O problema de não ver através da
lei, é a falta de percepção, v. g., de que a interpretação jurídica (e aí
incluída a interpretação judicial da lei) se apresenta como um poder de
violência simbólica, que tem por objetivo uniformizar
(política/ideologicamente) o sentido da norma jurídica (ação em tudo
relacionada com batalha semântica).
Numa sociedade líquida, baumanianamente falando, é necessário
uniformizar as ideias, de modo se poder conceber uma interpretação unívoca, de
um texto expresso em uma norma jurídica.
Desse modo, a interpretação da
lei como poder de violência simbólica implica em um processo interpretativo,
que faz preponderar um significado (concebido), diante da possibilidade de
múltiplos significados possíveis, neutralizando outras possibilidades
interpretativas.
Metaforicamente: um mercado de
ideias, que por meio de um consenso político/social, irá pautar no interesse
pessoal de cada um dos agentes políticos responsáveis pela elaboração
legislativa, a concepção dos bens jurídicos dignos de proteção/promoção pelo Estado,
embalados semanticamente por uma tessitura normativa de conteúdo aberto.
A não compreensão desse processo,
que é explicado sociologicamente/economicamente pela praxeologia, teoria
filosófica, concebida por Ludwig Von Misses, a partir das categorias kantianas,
retira a dimensão trágica da frase de Otto Von Bismarck, em uma pequena
variação de sua versão mais conhecida: “Os cidadãos não poderiam dormir
tranquilos se soubessem como são feitas as salsichas e as leis”.
Mais enfático: a falta de
percepção da realidade afasta a constatação de que: “O objetivo final da ação é
sempre a satisfação de algum desejo do agente homem” (MISSES, 2010, p. 43).
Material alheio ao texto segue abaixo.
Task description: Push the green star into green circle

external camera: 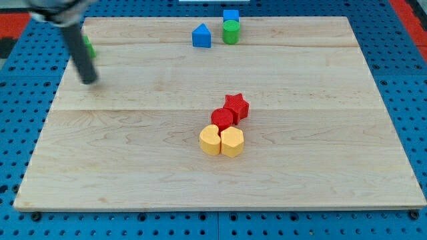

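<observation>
One green block (88, 47) behind my tip (89, 81), shape hidden

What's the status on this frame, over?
My tip at view's left edge, green star mostly hidden behind rod. Green circle top centre. Path between looks clear.

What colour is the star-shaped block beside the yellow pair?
Red: the red star-shaped block, clearest in the camera view.

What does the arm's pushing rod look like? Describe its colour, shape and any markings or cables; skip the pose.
My tip is the lower end of a straight, dark grey to black cylindrical rod with a blunt end. The rod looks plain and matte, with no visible markings, stripes or cables. At the view's top left it joins a wider dark mount, blurred and cut off by the frame, so its details cannot be made out.
</observation>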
A ausência de bom senso, a
presença do ceticismo, e uma intuição rousseaniana da existência material da
vontade geral (soberana) do povo, a guiar a mão do legislador, torna possível
crer no postulado constitucional que prega ser objetivo fundamental da
República Federativa do Brasil “promover o bem de todos, sem preconceito de
origem, raça, sexo, cor, idade e quaisquer outras formas de discriminação”.
Está aí, portanto, a
quintessência do que vem a ser batalha semântica, ao se ler esse postulado
constitucional, tem-se a real dimensão do direito que se tem e do direito que
se quer ter, como já mencionou Norberto Bobbio, em a Era dos Direitos (1992, passim).
REFERÊNCIAS
BOBBIO,
Norberto. A Era dos Direitos. Rio de
Janeiro: Campus, 1992.
LEONI,
Bruno. Liberdade e a Lei. São Paulo:
Instituto Ludwig von Misses Brasil, 2010.
MISSES,
Ludwig Von. Ação Humana. São Paulo:
Instituto Ludwig von Misses Brasil, 2010.